◆ BRIEF:
Would you retype each of the records exactly as shown?

--*--

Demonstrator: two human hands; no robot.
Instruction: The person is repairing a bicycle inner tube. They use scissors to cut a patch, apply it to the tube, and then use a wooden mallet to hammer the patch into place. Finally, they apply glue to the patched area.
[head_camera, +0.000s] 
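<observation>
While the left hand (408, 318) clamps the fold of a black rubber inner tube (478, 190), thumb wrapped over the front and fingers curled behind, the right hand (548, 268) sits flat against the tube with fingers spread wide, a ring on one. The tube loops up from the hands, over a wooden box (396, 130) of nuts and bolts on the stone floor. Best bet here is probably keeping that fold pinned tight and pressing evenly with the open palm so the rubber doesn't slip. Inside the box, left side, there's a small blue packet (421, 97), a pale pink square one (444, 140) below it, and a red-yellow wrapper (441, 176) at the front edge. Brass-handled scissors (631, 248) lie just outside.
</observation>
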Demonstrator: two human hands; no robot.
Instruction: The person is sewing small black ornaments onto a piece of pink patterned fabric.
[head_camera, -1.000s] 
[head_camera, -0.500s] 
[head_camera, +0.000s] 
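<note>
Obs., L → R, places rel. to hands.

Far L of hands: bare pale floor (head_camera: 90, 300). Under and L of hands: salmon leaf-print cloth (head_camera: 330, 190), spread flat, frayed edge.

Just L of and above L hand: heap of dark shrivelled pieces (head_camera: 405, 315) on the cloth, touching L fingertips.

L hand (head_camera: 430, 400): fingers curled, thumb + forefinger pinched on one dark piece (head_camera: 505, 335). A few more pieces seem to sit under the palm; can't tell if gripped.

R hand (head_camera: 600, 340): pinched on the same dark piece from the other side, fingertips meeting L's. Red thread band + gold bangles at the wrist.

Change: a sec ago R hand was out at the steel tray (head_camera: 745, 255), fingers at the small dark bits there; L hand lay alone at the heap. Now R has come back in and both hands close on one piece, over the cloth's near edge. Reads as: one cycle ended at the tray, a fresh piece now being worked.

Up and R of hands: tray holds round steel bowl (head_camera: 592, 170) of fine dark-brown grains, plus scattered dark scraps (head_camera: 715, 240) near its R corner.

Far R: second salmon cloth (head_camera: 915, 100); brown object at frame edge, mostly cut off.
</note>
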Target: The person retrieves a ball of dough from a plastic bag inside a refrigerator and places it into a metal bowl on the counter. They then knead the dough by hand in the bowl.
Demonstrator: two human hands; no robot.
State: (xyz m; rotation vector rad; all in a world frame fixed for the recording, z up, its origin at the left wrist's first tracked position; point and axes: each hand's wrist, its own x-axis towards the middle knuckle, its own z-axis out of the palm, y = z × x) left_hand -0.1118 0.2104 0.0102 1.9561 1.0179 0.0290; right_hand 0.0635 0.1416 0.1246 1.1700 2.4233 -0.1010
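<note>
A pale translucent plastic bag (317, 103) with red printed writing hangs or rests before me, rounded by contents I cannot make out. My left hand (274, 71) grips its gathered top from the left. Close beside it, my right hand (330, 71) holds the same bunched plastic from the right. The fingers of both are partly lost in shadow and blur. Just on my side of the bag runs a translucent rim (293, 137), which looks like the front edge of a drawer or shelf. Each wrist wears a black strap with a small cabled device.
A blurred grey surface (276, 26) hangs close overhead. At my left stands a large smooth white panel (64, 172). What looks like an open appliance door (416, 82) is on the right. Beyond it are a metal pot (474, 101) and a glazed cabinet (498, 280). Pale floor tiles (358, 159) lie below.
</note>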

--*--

◆ EXERCISE SOLUTION:
Demonstrator: two human hands; no robot.
Instruction: The person is repairing a bicycle inner tube. They use scissors to cut a patch, apply it to the tube, and then use a wooden mallet to hammer the patch into place. Finally, they apply glue to the patched area.
[head_camera, +0.000s] 
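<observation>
While the left hand (408, 318) clamps the fold of a black rubber inner tube (478, 190), thumb wrapped over the front and fingers curled behind, the right hand (548, 268) sits flat against the tube with fingers spread wide, a ring on one. The tube loops up from the hands, over a wooden box (396, 130) of nuts and bolts on the stone floor. Best bet here is probably keeping that fold pinned tight and pressing evenly with the open palm so the rubber doesn't slip. Inside the box, left side, there's a small blue packet (421, 97), a pale pink square one (444, 140) below it, and a red-yellow wrapper (441, 176) at the front edge. Brass-handled scissors (631, 248) lie just outside.
</observation>
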Demonstrator: two human hands; no robot.
Instruction: The person is sewing small black ornaments onto a piece of pink patterned fabric.
[head_camera, -1.000s] 
[head_camera, -0.500s] 
[head_camera, +0.000s] 
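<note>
Obs., L → R, places rel. to hands.

Far L of hands: bare pale floor (head_camera: 90, 300). Under and L of hands: salmon leaf-print cloth (head_camera: 330, 190), spread flat, frayed edge.

Just L of and above L hand: heap of dark shrivelled pieces (head_camera: 405, 315) on the cloth, touching L fingertips.

L hand (head_camera: 430, 400): fingers curled, thumb + forefinger pinched on one dark piece (head_camera: 505, 335). A few more pieces seem to sit under the palm; can't tell if gripped.

R hand (head_camera: 600, 340): pinched on the same dark piece from the other side, fingertips meeting L's. Red thread band + gold bangles at the wrist.

Change: a sec ago R hand was out at the steel tray (head_camera: 745, 255), fingers at the small dark bits there; L hand lay alone at the heap. Now R has come back in and both hands close on one piece, over the cloth's near edge. Reads as: one cycle ended at the tray, a fresh piece now being worked.

Up and R of hands: tray holds round steel bowl (head_camera: 592, 170) of fine dark-brown grains, plus scattered dark scraps (head_camera: 715, 240) near its R corner.

Far R: second salmon cloth (head_camera: 915, 100); brown object at frame edge, mostly cut off.
</note>
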Target: The person retrieves a ball of dough from a plastic bag inside a refrigerator and places it into a metal bowl on the counter. They then knead the dough by hand in the bowl.
Demonstrator: two human hands; no robot.
State: (xyz m; rotation vector rad; all in a world frame fixed for the recording, z up, its origin at the left wrist's first tracked position; point and axes: each hand's wrist, its own x-axis towards the middle knuckle, its own z-axis out of the palm, y = z × x) left_hand -0.1118 0.2104 0.0102 1.9561 1.0179 0.0290; right_hand 0.0635 0.1416 0.1246 1.1700 2.4233 -0.1010
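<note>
A pale translucent plastic bag (317, 103) with red printed writing hangs or rests before me, rounded by contents I cannot make out. My left hand (274, 71) grips its gathered top from the left. Close beside it, my right hand (330, 71) holds the same bunched plastic from the right. The fingers of both are partly lost in shadow and blur. Just on my side of the bag runs a translucent rim (293, 137), which looks like the front edge of a drawer or shelf. Each wrist wears a black strap with a small cabled device.
A blurred grey surface (276, 26) hangs close overhead. At my left stands a large smooth white panel (64, 172). What looks like an open appliance door (416, 82) is on the right. Beyond it are a metal pot (474, 101) and a glazed cabinet (498, 280). Pale floor tiles (358, 159) lie below.
</note>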

Nothing else is part of this exercise.